> [Task objective]
Look over the listing below and tally the lines in which the word "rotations" turns up. Answer with the tally only.

(Available data Opens)

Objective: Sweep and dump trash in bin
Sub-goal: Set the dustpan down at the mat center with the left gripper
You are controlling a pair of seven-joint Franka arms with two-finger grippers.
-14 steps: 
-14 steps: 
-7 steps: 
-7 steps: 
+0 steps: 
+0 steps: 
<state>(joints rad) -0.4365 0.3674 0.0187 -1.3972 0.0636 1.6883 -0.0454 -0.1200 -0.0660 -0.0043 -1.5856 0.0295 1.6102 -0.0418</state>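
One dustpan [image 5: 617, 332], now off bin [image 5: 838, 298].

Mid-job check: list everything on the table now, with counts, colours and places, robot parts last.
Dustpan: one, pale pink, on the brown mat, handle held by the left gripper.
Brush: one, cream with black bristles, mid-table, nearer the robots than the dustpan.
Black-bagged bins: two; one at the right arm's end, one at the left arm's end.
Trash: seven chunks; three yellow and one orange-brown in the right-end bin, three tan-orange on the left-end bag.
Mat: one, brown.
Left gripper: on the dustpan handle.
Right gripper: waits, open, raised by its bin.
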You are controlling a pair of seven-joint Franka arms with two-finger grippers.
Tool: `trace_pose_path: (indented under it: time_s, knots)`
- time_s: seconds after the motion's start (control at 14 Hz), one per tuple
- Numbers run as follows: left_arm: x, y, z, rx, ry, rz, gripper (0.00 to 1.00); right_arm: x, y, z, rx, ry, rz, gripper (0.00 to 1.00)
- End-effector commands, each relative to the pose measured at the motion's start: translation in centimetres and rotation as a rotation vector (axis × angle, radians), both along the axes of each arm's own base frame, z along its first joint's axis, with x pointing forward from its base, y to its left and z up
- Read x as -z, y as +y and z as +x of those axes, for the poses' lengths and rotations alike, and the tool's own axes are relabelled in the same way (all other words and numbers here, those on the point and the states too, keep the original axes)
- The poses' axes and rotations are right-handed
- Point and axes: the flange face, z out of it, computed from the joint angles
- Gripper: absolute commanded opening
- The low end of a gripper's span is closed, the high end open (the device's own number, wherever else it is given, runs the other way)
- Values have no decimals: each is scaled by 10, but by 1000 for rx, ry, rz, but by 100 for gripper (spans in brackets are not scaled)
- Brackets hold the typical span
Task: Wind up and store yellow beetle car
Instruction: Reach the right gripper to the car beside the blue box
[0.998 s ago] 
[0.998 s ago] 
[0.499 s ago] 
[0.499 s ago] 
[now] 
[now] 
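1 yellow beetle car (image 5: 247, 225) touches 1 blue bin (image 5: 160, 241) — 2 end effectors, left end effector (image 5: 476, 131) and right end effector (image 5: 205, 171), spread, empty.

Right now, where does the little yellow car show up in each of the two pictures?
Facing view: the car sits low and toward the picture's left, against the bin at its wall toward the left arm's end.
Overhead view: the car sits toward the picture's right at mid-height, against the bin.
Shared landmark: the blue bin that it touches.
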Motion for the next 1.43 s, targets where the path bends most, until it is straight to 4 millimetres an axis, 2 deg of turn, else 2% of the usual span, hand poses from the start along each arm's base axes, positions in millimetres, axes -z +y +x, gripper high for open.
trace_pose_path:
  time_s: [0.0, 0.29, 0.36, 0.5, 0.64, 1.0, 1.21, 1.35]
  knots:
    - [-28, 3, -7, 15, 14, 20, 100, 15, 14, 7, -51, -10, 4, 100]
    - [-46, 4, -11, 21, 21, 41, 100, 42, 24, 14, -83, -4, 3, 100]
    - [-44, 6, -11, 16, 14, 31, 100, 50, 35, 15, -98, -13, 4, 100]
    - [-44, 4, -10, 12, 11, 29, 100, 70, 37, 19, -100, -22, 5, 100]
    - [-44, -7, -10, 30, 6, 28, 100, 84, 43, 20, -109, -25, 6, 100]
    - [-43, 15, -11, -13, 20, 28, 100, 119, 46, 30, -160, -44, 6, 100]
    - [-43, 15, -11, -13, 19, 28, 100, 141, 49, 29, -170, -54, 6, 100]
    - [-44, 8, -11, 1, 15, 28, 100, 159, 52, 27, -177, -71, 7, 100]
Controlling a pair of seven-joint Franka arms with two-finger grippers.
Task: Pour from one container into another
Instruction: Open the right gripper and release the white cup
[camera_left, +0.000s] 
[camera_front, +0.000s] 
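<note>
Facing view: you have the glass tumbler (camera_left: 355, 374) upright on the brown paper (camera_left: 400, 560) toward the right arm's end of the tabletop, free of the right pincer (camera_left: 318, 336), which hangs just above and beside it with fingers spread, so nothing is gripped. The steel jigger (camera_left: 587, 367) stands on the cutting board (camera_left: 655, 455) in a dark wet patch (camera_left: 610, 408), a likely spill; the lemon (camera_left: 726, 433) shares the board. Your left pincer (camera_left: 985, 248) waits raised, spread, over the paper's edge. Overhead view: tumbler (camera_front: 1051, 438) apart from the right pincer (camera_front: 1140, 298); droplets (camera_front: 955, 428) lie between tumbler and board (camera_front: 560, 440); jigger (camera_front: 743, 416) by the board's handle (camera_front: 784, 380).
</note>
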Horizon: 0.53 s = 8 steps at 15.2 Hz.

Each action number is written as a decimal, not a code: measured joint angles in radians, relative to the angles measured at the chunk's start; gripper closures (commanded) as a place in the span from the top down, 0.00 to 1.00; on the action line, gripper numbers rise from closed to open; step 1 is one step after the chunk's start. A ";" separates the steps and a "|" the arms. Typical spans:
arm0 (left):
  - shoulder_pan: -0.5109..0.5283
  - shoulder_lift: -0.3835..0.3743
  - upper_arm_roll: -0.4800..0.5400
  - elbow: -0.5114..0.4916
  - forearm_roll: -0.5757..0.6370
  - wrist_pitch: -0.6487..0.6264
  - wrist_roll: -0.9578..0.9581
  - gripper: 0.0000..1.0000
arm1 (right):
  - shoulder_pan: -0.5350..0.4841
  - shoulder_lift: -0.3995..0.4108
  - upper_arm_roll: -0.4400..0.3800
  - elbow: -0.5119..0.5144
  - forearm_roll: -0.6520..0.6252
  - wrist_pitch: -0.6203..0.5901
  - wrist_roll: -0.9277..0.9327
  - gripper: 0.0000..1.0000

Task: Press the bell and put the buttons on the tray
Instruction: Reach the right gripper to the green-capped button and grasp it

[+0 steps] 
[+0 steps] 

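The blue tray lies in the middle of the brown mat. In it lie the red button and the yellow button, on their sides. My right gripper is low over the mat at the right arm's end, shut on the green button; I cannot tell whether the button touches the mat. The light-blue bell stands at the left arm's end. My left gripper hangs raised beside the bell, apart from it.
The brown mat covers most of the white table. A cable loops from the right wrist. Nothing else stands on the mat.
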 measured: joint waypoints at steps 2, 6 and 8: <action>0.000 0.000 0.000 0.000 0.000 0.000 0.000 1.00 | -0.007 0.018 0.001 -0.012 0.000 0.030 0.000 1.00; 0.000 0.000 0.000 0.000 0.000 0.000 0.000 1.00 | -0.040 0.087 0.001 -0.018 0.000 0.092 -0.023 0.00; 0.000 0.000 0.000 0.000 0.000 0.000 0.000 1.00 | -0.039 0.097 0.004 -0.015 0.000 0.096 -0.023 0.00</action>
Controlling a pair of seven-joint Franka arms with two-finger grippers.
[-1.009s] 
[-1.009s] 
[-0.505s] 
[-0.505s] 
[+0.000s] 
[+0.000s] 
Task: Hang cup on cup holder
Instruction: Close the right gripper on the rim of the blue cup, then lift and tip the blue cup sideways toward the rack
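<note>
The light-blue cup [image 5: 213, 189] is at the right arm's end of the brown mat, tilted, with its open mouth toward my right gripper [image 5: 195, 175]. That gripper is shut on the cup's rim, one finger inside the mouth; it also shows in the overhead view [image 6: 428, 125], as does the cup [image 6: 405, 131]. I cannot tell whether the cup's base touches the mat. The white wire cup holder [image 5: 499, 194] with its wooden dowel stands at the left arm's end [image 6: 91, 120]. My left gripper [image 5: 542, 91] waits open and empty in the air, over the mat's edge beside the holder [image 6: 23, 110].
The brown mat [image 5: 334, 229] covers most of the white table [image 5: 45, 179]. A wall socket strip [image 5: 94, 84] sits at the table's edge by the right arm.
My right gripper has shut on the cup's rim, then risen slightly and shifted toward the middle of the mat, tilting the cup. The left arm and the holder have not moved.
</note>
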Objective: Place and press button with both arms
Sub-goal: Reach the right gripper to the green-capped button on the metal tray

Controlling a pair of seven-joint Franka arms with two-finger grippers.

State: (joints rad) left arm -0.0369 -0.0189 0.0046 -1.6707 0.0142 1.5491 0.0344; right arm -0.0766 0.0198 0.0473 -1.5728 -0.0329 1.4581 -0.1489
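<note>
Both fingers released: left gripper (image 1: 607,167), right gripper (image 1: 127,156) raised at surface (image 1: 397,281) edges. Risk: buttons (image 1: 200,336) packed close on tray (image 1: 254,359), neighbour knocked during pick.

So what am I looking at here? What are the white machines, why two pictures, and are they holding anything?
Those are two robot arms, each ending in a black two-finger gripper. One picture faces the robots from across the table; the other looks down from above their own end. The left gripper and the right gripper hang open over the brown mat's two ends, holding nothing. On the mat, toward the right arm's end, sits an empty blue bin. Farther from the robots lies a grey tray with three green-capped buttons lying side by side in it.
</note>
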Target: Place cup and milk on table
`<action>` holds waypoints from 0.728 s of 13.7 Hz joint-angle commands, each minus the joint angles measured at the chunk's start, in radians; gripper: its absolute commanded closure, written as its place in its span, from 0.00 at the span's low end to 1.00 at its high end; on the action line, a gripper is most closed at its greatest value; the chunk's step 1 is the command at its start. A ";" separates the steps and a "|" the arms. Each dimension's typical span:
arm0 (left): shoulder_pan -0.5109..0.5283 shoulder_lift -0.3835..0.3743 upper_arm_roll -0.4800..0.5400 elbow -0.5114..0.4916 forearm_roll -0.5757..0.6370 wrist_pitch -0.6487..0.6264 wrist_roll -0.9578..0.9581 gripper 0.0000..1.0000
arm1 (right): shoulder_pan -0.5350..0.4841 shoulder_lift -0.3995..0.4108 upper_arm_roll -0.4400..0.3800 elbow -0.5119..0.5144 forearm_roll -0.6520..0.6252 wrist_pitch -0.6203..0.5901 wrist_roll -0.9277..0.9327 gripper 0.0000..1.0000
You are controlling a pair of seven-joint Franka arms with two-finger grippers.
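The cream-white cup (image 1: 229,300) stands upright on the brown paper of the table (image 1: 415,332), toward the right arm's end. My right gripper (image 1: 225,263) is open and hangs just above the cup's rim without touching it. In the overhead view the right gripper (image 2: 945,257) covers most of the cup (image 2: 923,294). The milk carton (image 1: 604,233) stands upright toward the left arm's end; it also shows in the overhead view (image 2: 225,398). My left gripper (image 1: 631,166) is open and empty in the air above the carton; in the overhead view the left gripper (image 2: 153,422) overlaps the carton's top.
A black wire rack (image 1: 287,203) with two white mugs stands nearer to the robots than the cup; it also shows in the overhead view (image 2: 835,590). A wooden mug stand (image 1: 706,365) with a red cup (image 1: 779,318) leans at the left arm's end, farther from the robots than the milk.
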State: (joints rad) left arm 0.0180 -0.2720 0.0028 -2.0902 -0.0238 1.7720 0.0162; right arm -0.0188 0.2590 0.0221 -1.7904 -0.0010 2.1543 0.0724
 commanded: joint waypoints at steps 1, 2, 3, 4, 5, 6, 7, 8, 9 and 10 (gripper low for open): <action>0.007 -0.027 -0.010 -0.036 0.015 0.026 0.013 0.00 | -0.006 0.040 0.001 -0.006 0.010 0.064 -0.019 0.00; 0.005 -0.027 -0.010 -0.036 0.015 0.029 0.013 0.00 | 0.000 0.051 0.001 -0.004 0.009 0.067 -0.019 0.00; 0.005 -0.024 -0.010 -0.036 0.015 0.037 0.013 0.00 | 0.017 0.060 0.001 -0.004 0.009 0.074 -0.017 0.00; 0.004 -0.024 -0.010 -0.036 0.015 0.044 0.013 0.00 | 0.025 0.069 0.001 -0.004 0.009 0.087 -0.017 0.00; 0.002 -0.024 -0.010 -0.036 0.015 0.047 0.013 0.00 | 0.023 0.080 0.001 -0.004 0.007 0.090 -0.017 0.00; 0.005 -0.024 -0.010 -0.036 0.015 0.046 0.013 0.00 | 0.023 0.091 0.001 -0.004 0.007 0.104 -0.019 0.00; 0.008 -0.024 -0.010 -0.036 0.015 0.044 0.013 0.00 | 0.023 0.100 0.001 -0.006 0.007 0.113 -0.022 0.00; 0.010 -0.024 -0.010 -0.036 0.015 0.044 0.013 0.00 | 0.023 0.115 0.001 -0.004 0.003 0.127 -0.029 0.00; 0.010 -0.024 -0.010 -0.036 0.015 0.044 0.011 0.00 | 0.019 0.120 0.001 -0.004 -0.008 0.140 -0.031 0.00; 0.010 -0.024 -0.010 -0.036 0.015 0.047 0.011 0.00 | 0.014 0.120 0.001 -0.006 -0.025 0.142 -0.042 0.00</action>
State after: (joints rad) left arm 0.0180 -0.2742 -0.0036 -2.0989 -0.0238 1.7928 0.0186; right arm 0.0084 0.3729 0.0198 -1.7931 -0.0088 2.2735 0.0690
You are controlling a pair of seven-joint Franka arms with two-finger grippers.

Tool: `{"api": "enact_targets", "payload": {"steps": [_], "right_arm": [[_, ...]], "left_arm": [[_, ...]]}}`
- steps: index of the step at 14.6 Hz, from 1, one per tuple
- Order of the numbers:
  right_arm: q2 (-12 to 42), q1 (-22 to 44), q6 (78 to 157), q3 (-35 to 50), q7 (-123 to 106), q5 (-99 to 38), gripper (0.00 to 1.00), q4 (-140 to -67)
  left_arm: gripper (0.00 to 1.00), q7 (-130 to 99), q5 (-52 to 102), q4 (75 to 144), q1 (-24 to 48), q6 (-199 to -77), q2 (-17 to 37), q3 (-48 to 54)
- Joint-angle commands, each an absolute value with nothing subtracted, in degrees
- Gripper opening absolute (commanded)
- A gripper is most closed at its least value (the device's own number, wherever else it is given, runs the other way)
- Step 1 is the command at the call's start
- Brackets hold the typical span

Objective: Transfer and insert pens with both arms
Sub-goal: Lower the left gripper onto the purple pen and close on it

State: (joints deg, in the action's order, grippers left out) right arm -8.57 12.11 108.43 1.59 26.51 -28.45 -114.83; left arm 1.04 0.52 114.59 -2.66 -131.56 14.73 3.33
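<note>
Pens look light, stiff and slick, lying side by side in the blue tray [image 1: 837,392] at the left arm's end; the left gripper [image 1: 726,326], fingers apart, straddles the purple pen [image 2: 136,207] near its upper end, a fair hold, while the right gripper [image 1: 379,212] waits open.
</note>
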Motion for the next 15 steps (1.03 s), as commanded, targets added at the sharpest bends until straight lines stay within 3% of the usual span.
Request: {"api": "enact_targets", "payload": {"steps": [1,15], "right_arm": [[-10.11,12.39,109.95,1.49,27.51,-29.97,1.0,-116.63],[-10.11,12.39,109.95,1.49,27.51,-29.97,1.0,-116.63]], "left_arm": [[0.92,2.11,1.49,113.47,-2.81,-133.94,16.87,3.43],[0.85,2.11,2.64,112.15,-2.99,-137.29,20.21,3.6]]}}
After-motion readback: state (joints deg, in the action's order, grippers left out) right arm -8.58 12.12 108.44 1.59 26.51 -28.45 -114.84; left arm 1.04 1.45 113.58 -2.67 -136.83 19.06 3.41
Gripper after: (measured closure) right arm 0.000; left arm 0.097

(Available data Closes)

> [Problem solution]
2